NEXT year will mark the 75th anniversary of the end of the Second World War.

And in less than a month millions will once again pay their respects as part of Remembrance ceremonies and are already starting to wear a poppy as an emblem of this.

But how many of us actually know how this practise came about and who was at the heart of it ?

Colchester historian Heather Johnson, who is in the process of writing a book on the subject, says the idea came from a need help the families of the fallen and the survivors whilst remembering those who had died.

She says while the poppy emerged as a symbol as a result of people being moved by the little red flower that grew on battlefields the actual Poppy Day idea was that of Madame Anna Guerin who became known as the Poppy Lady of France.

Heather says : “People at home heard about the poppies and received freshly-picked ones inside letters from serving loved-ones.”

Canadian poet John McCrae’s We shall Not Sleep immortalised it as an emblem in 1915 and as early as the next year poppies were being sold to raise funds.

Heather adds : “As early as September 1918, it is recorded Madame Guérin distributed boutonnières in Nebraska, U.S.A., for the ‘Food For France’ charity – connected to the American Red Cross.

“At the end of 1918, ‘La Ligue des enfants de France et d’Amérique’ was founded in Paris, with the poppy as its emblem.

“Madame Guérin founded the USA. branch of it, the American and French Children’s League - travelling around the states, establishing the committees that would hold her Poppy Days and Drives.”

By 1919 the emblem had become part of people’s psyche and by that August fundraising sales of the flowers began in earnest, says Heather.

A year later, the American Legion veteran association invited Madame Guérin to their Convention in Ohio and she went primarily to promote her Poppy Day idea - the first nationwide Poppy Day took place on May 30 1921.

She then visited Canada and took her ‘Inter-Allied Poppy Day’ idea to the veterans of the Great War Veterans Association.

Canada was the first Commonwealth country to adopt the idea and she then travelled to Great Britain with samples of her poppies.

When they loved the idea but had no funds for the poppies she offered to provide them and get paid later.

All the Guérin poppies were made by the orphans and widows of the devastated regions of France and it was Field Marshall Haig who suggested Armistice Day, together with that first British Poppy Day, on 11 November 1921 should be known as Remembrance Day.

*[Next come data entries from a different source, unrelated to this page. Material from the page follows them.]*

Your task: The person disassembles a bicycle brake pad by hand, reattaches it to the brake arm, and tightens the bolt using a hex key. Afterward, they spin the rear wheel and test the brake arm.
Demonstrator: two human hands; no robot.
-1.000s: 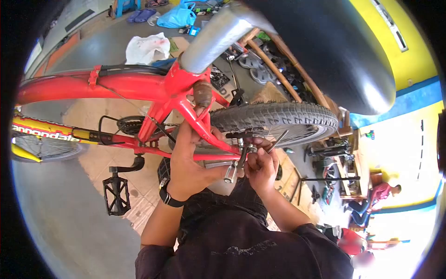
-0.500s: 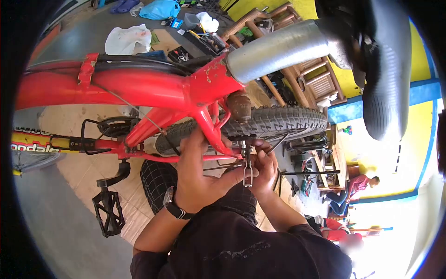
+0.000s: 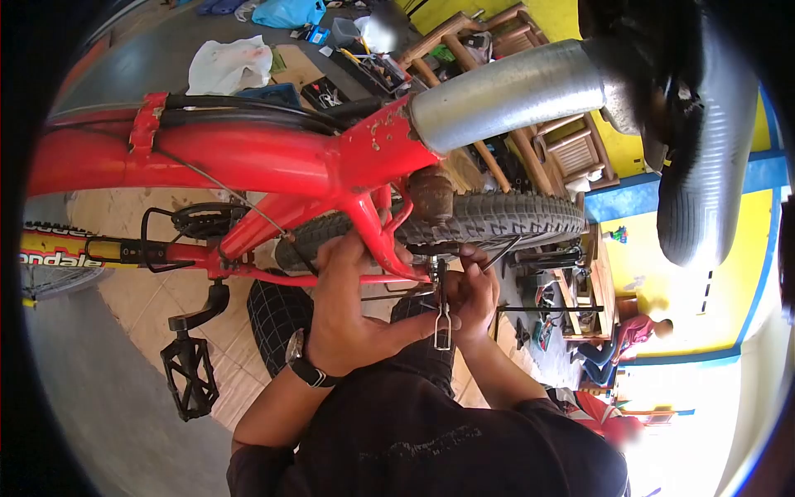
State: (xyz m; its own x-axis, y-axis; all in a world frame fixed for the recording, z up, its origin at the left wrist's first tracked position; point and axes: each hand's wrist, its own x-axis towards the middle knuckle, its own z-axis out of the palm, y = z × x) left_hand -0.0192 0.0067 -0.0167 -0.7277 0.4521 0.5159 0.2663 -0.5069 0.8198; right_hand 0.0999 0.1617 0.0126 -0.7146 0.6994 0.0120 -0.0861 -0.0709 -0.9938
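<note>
A red bicycle frame (image 3: 248, 157) lies across the view, with the knobby rear tyre (image 3: 513, 217) under its seat tube end. My left hand (image 3: 348, 306) reaches round the red frame tube with its upper fingers, partly hidden behind it, while the thumb stretches out against a metal brake arm (image 3: 443, 319). On the other side of that brake arm is my right hand (image 3: 474, 298), its fingers bent close by the tyre and the brake; whatever they pinch is too small to make out. A silver seat post (image 3: 509, 93) leads to the black saddle (image 3: 700, 149).
A black pedal (image 3: 189, 377) hangs at the lower left. Tools in a black tray (image 3: 364, 70) and a white cloth (image 3: 230, 66) lie on the floor at the top. A person (image 3: 633, 335) sits at the right, near wooden furniture; another person is lower right.
The brake arm's lower end has tilted slightly and moved a little lower. My right hand's fingers have shifted slightly. The saddle appears farther right as the view moved.
</note>
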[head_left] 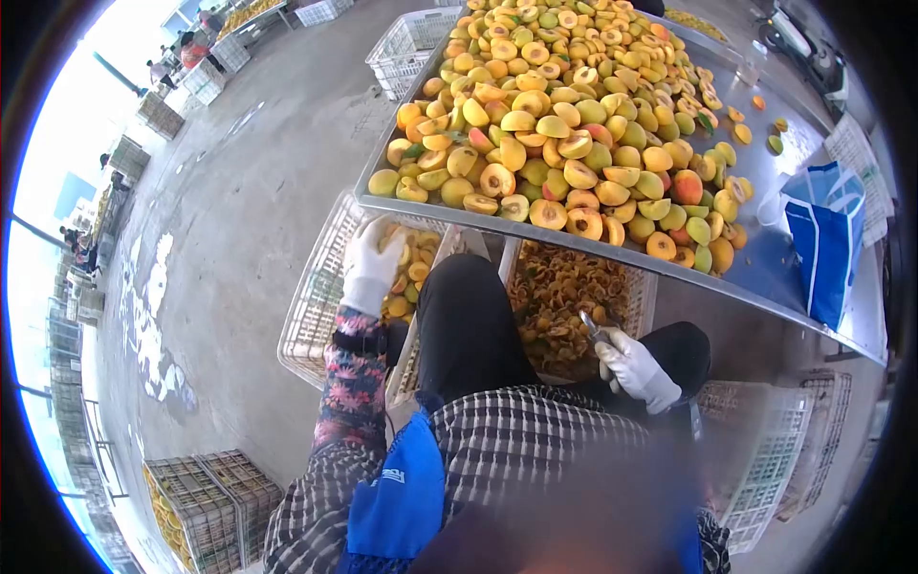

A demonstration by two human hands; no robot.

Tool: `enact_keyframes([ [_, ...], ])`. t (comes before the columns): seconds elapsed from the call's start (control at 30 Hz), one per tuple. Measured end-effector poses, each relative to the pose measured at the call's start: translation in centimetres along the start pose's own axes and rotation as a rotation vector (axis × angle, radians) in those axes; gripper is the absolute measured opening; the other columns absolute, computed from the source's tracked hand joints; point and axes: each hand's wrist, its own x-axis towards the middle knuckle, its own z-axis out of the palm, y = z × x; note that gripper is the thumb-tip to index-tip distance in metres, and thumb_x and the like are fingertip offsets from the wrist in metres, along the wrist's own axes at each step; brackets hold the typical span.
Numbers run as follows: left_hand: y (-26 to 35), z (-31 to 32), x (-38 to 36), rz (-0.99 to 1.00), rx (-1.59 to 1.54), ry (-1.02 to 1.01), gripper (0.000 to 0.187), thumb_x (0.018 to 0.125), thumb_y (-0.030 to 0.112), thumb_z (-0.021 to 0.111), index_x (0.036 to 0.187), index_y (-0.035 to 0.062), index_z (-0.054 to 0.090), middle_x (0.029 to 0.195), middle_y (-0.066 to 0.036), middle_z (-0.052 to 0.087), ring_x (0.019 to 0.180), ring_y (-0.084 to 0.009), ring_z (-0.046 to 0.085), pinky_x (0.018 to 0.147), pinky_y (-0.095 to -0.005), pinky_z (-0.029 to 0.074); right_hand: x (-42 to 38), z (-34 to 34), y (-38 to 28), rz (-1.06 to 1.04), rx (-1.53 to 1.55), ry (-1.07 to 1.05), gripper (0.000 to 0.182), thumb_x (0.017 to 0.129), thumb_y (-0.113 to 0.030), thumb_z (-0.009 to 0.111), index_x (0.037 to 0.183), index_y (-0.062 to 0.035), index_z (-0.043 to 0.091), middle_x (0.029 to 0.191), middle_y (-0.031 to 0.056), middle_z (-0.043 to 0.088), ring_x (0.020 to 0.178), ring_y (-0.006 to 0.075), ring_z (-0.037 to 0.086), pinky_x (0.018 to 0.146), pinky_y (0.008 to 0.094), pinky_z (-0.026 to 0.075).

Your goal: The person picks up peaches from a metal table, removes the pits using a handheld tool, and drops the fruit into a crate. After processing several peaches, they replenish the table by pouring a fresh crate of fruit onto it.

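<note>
My left hand (pixel 371 268), in a white glove, is over a white plastic crate (pixel 311 297) that holds yellow peach halves (pixel 413 263). Its fingers are spread, and no fruit shows in them. My right hand (pixel 639 371), also gloved, is wrapped round a small pitting knife (pixel 591 325) with a shiny metal end; its exact shape is too small to make out. The tool points over a second crate (pixel 643 301), between my knees, filled with brownish pits and scraps (pixel 564 297). Ahead, a large heap of peaches (pixel 564 124), many halved, lies on a metal table (pixel 459 212).
A blue and white bag (pixel 824 244) stands at the table's right end. White crates (pixel 755 450) are at my lower right, others (pixel 215 507) at lower left, and one crate (pixel 411 48) beyond the table. People and stacked crates line the far left.
</note>
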Motion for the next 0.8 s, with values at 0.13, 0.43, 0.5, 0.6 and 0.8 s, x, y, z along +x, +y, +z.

Madame Guérin visited Belgium and Italy, sending a representative to Australia and New Zealand, and South Africa too, to present the idea

All Allied countries, except New Zealand which introduced Anzac Day, held their first Poppy Day on 11 November 1921.

In all countries, in the early years, women and girls were always predominately responsible for the organisation of Poppy Days and the distribution of poppies.